Dear Ms. Huff-and-Glare:
You were probably only mildly annoyed the moment I sat next to you. You thought you would cruise into the city with an empty seat between you and whatever scourge of the general public might sit nearby. Looks like I spoiled your commute. I know, because I used to be like you.
I remember those days well. Thinking I would just commute to work in my perfectly tailored black suit, snag the end seat near the train door, hoping that no one would fill the empty seat to my right. This was my time. Anyone who disrupted my reading on the way to work, what with their loud cell phone talking or music seeping out the sides of their headphones, would get more than a muffled sigh and peeved glance from me. And children? A subway train during rush hour was no place for children, so they’d better be quiet and only there for some important reason, like going to the doctor.
So when the young woman—who probably made you uneasy merely because she looked nothing like you, with her too tight tank top, tattoos coursing up her shoulder and her obviously uncomfortably short cut-offs—walked in pushing a stroller with an unhappy toddler inside, I knew exactly what it meant when you shifted in your seat and sighed. You were pissed because you knew that her son was not going to give you the peaceful ride you thought you deserved for the next twelve minutes until your stop.
You were right, too. He screeched and banged his fists in protest. He wanted out of that stroller. But his mother held firm and calmly told him “no”, over and over. He put up a good (and loud!) fight, but it was clear he was not going to be the victor that morning.
You were probably thinking to yourself, “why can’t she just take him out so he’ll shut up already?!” You probably thought that all of the glaring that you did in their direction was somehow helpful to the situation. A situation that that mother clearly did not want to be in, now that more than half of the train had quieted down to stare at her and see what was going on. Call me crazy, but I imagine you are a strong proponent of these new “no children” policies that airlines are touting.
Five years ago, I would have thought and done those very same things. But since that time, I had a daughter. My self-importance, much less my opinion about public spaces and the folks who use them, has done an about face.

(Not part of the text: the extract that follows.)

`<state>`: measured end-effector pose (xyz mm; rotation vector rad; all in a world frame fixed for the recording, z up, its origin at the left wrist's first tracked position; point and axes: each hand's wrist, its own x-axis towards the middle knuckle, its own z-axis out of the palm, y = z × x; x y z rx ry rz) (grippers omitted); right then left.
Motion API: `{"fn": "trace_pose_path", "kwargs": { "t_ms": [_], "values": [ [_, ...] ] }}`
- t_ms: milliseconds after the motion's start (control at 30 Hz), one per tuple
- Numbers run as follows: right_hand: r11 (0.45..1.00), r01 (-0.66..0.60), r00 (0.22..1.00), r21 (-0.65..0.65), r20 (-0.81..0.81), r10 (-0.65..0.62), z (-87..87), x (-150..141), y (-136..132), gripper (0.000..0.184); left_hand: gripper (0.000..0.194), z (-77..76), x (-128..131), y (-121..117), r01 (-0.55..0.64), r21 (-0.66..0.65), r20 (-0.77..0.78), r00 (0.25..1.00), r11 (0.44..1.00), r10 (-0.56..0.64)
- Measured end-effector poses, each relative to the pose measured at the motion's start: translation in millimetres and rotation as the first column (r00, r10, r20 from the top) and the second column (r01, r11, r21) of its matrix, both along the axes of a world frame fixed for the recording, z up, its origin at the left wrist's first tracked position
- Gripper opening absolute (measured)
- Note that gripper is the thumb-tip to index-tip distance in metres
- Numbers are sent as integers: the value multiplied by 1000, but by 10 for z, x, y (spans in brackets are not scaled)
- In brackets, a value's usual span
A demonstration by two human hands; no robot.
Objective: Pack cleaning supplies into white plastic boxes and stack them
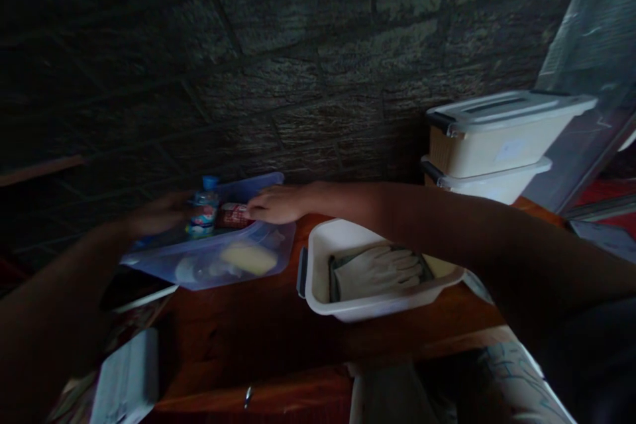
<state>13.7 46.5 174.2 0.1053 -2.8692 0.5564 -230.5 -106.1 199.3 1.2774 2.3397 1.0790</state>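
My left hand (166, 212) is closed around the left side of a small clear bottle (203, 215) with a blue cap and a colourful label, upright over the bluish see-through plastic bin (209, 265). Its fingertips are dim and partly hidden by the bottle. My right hand (278, 204) reaches across to the bin's right end, fingers closed on the end of a red packet (234, 215) with pale print. Through the bin's front wall a pale yellow thing and some white items show faintly. Nearer to me, under my right forearm, a white tub (318, 278) holds pale work gloves (380, 271).
Two lidded storage boxes (501, 146) are stacked at the right against the dark block wall (308, 79). A grey-white case (126, 377) lies at the lower left beside the wooden table (233, 324). A paper with writing (521, 377) is at the lower right.
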Motion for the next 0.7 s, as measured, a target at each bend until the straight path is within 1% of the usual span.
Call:
{"fn": "trace_pose_path", "kwargs": {
  "t_ms": [67, 133, 167, 200, 267, 333, 367, 400, 433, 500, 567, 600, 667, 700],
  "values": [
    [999, 24, 999, 24, -31, -24, 112, 266, -44, 44, 35, 92, 71, -102, -6, 77, 52, 999, 997, 2],
    [997, 55, 995, 53, -84, -51, 214, 563, -45, 49, 37, 231, 178, -184, -10, 221, 81, 997, 975, -8],
    [996, 66, 991, 67, -119, -58, 259, 711, -25, 51, 39, 317, 243, -202, -13, 305, 93, 996, 952, -16],
    [994, 77, 985, 74, -157, -64, 300, 856, 4, 52, 41, 410, 318, -201, -15, 391, 99, 995, 920, -25],
    [993, 117, 958, 29, -266, -105, 375, 1133, 64, 52, 43, 596, 524, -142, -12, 549, 99, 994, 836, -51],
    [989, 139, 937, -54, -315, -149, 438, 1400, 85, 52, 44, 733, 848, -25, 20, 653, 100, 989, 757, -112],
    [981, 155, 924, -116, -335, -185, 461, 1526, 73, 52, 45, 765, 1060, 44, 49, 679, 100, 982, 733, -158],
    [968, 162, 911, -189, -347, -221, 476, 1643, 50, 51, 46, 766, 1301, 114, 86, 698, 112, 968, 711, -226],
    [950, 162, 894, -266, -368, -255, 485, 1746, 18, 50, 45, 734, 1562, 180, 121, 714, 173, 924, 690, -341],
    [900, 120, 857, -419, -413, -307, 482, 1908, -54, 49, 45, 589, 2095, 293, 206, 706, 252, 821, 678, -512],
    [835, 19, 827, -551, -460, -322, 458, 2012, -110, 49, 46, 379, 2566, 372, 299, 674, 271, 750, 675, -603],
    [803, -32, 834, -595, -459, -306, 439, 2048, -128, 48, 48, 272, 2758, 400, 336, 658, 286, 716, 674, -637],
    [741, -78, 851, -667, -431, -299, 392, 2102, -146, 44, 55, 94, 3041, 435, 363, 624, 359, 653, 692, -667],
    [711, -79, 852, -699, -418, -316, 366, 2123, -149, 43, 58, 31, 3134, 443, 369, 626, 390, 615, 687, -685]
  ]
}}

When I was in your shoes, I wasn’t compassionate enough to realize that no parent or caregiver wants to create a noisy scene that disrupts others going about their daily business. I wasn’t patient enough to understand that everyone has bad days, as adults and as kids. I wasn’t seasoned enough to know that sometimes the only way for a two year old to get his point across—even in the most communicative, structured and loving of homes—is by growling like a distressed lion simply because he does not have the language to express himself like we do. I wasn’t smart enough to realize that this situation had nothing to do with proper discipline but rather that he was just very young and having a stressful moment. I wasn’t empathic enough to appreciate that maybe she is, in fact, taking her son to an invasive or heartbreaking medical procedure and she has no other way to get there. Or, even still, that her young son knows what’s in store for the morning ahead. That maybe she is trying to get out of a stressful living situation or has a mother who is dying, and that that train ride to wherever she was going was the first hands-free respite she had to herself all morning. I wasn’t sensitive enough to think that maybe her son has some involuntary, sensory-based aversion to loud noises or motion. I wasn’t humble enough to realize that I may have screamed exactly the same way more than thirty years ago when I was unwillingly strapped into a stroller.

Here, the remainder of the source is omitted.